女の子として可愛くスカートを履いて生活したとすれば、きっともっと楽に生きられるのだろう。楽に生きたい、目立たずに生きていきたい。そんな思いとは裏腹に体はスカートを履くこと、ベストを着ること、可愛くなることに拒否反応を示す。
自分が無くなったような、そんな感覚。もう二度と経験したくないような地獄のような人々の視線。「かわいい」と世間で言う褒め言葉が自分には最高の悪口に聞こえたのだ。
性別を間違えた神様は悪いとは言わない。でも、せめて、普通に生きられるような身体にして欲しかった。みんなが好きなことに無理やり合わせて、自分の好きな物は理解されないと思う生活から抜け出したい。
自分には自分のことが分からない。それはいつまで経っても分かることは無い。
何をしたいか何を着たいか。その時々によって限界値が変わる。

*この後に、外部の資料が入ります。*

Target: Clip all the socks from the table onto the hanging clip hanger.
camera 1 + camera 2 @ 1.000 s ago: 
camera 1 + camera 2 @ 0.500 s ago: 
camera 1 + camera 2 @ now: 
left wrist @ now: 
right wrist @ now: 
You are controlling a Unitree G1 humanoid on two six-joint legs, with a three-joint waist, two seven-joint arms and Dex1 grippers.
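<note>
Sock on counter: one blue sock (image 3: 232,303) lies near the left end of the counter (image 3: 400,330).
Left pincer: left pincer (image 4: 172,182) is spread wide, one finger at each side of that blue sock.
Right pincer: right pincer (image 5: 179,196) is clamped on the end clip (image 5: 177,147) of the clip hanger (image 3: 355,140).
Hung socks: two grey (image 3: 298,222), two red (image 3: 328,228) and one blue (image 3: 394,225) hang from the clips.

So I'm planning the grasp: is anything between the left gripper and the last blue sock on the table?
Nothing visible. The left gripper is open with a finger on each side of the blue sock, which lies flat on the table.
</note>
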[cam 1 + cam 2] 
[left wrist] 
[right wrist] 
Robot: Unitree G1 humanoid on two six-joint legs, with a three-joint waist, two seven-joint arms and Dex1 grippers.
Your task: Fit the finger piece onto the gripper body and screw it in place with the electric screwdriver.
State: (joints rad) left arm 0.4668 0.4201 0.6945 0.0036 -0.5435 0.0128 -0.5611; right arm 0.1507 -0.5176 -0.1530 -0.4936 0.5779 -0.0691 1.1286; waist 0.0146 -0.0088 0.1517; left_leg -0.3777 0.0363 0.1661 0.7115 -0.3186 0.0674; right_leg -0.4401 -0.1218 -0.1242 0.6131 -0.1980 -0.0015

ベストを着る気になる時もあるし、何がなんでも着たくない時もある。その無意識的な好みのばらつきに頭は対応できない。
限界値が極端に低く、許容範囲が急激に狭くなった時、生きていることが億劫になる。
死にたかった。
いつまで経っても思う時もあるし、思わない時もあるだろう。
そんな時は、全てがしんどい。人の話し声笑い声、雑音、身の回りの環境全て。
休むことしか回復方法は無いのに、休むほど暇がない時が多い。そうなって落ちていく。